▸ Work required: Repeat the records below exactly, beginning at the first line and finishing with the line that contains "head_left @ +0".
[[ Record set, beginning ]]
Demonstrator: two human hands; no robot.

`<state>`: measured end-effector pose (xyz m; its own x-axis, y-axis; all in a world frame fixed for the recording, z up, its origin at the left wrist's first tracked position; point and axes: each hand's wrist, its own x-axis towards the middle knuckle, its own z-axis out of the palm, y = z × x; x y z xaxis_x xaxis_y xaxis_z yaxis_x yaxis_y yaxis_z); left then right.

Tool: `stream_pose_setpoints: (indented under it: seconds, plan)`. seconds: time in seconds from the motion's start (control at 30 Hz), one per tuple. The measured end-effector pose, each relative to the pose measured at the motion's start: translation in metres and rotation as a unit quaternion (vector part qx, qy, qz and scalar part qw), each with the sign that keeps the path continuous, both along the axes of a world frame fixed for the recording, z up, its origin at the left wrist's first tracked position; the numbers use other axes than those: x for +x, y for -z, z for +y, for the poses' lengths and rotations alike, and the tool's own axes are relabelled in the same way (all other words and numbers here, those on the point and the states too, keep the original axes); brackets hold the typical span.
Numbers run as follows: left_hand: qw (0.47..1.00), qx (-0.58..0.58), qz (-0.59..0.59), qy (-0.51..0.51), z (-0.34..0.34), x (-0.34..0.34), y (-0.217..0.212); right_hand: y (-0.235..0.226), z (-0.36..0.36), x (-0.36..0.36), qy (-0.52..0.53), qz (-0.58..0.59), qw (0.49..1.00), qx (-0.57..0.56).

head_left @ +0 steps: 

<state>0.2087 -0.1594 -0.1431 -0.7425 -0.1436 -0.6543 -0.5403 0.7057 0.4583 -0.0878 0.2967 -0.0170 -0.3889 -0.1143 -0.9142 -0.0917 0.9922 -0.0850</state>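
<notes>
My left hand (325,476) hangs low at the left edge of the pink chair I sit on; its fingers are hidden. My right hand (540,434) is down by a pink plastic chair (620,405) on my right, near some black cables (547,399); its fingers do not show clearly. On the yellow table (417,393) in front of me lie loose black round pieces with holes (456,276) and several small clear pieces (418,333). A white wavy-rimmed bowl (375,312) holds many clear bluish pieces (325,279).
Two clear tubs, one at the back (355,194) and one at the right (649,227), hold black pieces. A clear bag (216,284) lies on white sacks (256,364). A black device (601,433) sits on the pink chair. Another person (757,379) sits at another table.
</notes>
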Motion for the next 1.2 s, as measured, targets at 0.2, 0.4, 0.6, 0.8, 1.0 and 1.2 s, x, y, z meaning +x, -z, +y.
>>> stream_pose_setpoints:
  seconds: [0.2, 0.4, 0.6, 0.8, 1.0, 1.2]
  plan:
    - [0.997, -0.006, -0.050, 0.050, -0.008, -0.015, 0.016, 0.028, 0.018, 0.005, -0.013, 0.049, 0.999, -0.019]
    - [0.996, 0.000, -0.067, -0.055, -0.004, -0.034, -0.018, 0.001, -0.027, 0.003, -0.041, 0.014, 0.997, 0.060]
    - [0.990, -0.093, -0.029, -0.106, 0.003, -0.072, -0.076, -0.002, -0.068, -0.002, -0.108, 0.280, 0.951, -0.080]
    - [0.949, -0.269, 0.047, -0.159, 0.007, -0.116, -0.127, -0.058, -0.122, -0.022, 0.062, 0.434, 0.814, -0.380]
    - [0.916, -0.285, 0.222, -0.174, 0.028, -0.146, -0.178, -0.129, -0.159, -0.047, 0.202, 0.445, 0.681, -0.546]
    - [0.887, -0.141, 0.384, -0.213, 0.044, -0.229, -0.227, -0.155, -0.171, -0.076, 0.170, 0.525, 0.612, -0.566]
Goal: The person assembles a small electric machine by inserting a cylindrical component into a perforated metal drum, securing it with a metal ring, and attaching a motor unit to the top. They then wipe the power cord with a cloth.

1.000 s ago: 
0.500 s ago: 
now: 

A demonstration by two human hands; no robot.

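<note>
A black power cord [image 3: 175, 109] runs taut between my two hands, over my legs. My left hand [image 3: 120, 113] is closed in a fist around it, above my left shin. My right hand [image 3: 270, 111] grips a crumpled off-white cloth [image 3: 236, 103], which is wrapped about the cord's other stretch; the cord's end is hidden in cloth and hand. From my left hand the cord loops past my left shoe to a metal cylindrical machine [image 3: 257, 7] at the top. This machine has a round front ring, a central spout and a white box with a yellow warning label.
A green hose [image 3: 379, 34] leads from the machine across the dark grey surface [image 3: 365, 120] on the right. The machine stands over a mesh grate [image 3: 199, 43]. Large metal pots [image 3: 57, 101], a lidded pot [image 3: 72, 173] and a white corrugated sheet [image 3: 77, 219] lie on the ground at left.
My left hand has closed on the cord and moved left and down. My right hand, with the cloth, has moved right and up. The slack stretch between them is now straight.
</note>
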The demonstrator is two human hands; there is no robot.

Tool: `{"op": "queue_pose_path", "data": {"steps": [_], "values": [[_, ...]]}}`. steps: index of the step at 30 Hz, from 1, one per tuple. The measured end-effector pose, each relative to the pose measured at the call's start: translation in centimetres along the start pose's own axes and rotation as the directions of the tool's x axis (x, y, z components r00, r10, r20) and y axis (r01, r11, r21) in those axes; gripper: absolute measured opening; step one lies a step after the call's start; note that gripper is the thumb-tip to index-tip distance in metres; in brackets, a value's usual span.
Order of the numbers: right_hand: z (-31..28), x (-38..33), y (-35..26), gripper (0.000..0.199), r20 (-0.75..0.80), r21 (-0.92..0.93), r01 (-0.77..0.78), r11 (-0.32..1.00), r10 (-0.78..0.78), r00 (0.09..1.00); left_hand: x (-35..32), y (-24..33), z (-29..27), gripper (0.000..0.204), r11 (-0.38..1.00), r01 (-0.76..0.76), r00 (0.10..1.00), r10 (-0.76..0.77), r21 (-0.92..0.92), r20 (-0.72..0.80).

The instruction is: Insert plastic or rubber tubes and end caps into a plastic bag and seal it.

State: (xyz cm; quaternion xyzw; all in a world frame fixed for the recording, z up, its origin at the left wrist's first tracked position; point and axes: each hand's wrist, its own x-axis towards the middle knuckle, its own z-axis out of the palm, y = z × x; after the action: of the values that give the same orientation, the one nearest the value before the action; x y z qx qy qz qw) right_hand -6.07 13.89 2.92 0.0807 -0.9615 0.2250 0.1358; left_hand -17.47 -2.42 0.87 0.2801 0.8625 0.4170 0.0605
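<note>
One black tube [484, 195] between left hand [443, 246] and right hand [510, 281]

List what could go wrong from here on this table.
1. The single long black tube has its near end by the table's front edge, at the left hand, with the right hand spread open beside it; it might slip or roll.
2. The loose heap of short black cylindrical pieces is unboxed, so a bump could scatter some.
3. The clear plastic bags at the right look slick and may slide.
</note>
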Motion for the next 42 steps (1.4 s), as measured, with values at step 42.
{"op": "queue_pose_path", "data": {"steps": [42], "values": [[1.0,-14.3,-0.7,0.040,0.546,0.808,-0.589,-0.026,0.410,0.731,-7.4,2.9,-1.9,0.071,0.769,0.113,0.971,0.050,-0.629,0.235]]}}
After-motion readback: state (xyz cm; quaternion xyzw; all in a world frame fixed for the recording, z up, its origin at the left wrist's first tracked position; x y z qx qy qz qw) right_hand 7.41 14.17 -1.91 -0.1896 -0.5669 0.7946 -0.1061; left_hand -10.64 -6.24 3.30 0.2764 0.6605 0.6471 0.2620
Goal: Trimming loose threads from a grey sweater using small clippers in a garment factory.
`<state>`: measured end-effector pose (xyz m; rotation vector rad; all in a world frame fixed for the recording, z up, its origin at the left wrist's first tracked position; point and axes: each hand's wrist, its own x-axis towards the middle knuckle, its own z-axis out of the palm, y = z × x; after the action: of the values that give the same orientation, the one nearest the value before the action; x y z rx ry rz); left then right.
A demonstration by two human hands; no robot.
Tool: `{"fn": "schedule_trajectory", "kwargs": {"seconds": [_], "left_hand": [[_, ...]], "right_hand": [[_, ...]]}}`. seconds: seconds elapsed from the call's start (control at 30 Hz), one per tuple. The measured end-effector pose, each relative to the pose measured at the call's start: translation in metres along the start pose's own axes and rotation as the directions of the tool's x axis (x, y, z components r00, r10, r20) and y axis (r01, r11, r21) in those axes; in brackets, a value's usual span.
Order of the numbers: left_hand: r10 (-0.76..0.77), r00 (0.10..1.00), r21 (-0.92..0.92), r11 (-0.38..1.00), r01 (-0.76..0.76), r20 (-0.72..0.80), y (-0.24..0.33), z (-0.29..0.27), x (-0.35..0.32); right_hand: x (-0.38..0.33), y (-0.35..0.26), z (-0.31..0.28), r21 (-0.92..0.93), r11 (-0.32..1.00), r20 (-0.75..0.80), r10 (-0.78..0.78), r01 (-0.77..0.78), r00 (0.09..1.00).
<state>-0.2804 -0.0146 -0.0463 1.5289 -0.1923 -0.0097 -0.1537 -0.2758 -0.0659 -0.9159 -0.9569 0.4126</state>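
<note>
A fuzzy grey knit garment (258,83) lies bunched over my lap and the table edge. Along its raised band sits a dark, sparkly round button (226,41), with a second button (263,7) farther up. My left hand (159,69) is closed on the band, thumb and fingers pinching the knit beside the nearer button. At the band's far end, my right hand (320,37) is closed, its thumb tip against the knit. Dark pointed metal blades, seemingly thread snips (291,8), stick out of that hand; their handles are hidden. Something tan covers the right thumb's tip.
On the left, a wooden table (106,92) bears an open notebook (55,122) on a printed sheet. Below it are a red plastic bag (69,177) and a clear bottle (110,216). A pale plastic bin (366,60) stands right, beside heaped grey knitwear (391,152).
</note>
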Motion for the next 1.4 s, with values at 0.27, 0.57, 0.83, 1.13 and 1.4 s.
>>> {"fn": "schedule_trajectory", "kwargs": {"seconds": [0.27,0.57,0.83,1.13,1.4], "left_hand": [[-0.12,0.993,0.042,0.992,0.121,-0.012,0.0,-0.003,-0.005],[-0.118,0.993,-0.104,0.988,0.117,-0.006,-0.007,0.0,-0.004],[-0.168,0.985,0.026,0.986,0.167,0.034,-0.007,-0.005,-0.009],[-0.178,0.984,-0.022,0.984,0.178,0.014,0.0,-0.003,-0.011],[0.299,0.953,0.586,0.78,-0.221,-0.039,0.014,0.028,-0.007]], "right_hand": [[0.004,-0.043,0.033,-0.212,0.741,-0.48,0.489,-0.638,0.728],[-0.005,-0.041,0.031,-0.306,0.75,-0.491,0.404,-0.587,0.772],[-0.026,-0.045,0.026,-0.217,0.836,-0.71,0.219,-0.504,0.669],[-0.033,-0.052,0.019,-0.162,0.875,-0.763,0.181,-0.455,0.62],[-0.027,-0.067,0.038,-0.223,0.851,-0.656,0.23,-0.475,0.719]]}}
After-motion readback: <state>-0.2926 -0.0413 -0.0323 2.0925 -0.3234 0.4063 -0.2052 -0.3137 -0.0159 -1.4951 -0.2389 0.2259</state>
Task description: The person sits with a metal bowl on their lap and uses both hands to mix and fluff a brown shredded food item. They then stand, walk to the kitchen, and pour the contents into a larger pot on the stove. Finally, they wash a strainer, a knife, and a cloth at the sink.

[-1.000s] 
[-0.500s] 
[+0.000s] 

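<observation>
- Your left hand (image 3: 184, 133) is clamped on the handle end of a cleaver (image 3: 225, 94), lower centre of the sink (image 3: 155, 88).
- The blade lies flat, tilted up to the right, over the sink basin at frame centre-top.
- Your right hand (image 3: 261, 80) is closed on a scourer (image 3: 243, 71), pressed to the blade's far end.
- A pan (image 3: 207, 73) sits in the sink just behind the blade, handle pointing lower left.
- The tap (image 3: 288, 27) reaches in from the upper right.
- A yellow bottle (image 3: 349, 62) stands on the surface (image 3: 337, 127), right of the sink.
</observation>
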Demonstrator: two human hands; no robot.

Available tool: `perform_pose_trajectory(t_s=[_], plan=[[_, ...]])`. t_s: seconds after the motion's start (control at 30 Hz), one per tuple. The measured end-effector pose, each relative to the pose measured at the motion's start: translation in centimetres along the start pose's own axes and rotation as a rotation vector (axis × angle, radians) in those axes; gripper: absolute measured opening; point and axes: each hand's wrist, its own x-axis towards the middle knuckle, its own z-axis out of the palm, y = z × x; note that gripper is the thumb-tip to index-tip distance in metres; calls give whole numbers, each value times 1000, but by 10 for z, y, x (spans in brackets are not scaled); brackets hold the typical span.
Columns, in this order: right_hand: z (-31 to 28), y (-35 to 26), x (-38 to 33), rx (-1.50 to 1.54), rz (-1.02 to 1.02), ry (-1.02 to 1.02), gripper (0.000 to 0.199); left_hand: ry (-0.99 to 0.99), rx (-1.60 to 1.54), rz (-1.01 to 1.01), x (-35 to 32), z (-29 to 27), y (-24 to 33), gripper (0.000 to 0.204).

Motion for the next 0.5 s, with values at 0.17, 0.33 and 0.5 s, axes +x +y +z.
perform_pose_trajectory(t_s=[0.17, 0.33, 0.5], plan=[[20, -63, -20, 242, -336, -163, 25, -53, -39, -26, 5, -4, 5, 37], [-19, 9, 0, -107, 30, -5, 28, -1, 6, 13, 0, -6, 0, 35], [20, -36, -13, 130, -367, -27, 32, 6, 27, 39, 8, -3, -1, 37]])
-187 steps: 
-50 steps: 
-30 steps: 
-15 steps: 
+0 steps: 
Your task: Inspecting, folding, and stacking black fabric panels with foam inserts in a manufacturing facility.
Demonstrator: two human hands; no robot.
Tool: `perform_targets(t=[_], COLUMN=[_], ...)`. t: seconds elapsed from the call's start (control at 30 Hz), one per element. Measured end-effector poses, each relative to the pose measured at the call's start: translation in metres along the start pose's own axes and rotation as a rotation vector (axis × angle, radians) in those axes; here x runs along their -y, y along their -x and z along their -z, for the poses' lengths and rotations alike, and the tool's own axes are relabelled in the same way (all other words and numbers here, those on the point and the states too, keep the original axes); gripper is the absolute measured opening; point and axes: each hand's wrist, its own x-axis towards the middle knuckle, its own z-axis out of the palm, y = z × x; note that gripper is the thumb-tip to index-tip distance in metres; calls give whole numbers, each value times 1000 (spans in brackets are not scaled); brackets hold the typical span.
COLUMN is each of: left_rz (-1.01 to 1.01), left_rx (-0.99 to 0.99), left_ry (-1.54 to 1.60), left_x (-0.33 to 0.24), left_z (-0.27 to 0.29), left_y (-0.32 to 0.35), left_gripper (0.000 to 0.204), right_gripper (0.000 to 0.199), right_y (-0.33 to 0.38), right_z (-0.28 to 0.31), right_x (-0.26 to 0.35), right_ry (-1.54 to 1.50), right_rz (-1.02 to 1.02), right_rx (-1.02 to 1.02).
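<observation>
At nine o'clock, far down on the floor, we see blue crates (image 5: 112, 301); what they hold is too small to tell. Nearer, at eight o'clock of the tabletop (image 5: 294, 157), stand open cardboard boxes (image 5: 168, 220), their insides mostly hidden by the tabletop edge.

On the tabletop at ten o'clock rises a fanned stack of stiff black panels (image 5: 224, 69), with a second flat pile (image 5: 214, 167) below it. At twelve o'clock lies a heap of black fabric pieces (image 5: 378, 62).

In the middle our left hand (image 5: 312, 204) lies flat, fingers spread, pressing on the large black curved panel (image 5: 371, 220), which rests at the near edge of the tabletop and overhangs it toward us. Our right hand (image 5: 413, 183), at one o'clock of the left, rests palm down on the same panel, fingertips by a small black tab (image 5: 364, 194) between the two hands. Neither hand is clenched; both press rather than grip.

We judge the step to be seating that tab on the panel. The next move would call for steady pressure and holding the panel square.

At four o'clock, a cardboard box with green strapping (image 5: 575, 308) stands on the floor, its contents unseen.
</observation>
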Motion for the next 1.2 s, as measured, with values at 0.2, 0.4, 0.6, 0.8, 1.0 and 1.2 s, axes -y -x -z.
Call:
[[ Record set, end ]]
▸ Result:
Demonstrator: two human hands; no robot.

`<state>`: measured end-effector pose (xyz m; its own x-axis, y-axis; all in a world frame fixed for the recording, z up, its origin at the left wrist's first tracked position; point and axes: each hand's wrist, its own x-axis towards the middle knuckle, its own z-axis out of the palm, y = z × x; x y z xaxis_x xaxis_y xaxis_z yaxis_x yaxis_y yaxis_z); left then right.

Tool: `stream_pose_setpoints: (indented under it: seconds, plan)`. seconds: time in seconds from the motion's start (control at 30 Hz), one per tuple. The measured end-effector pose, each relative to the pose measured at the motion's start: translation in metres and rotation as a unit quaternion (vector part qx, qy, qz and scalar part qw), each with the sign that keeps the path continuous, both along the axes of a world frame fixed for the recording, z up, its origin at the left wrist's first tracked position; the numbers use other axes than those: x for +x, y for -z, z for +y, for the poses' lengths and rotations alike, and the tool's own axes are relabelled in the same way (all other words and numbers here, those on the point and the states too, keep the original axes); brackets hold the typical span.
Numbers run as follows: left_hand: qw (0.47..1.00), qx (-0.58..0.58), qz (-0.59..0.59), qy (-0.51..0.51), z (-0.34..0.34), x (-0.34..0.34), y (-0.217..0.212); right_hand: y (-0.235..0.226), z (-0.36..0.36), x (-0.36..0.36), qy (-0.52..0.53), qz (-0.58..0.59), qw (0.49..1.00), qx (-0.57..0.56).

head_left @ +0 steps: 

That brings the answer to completion.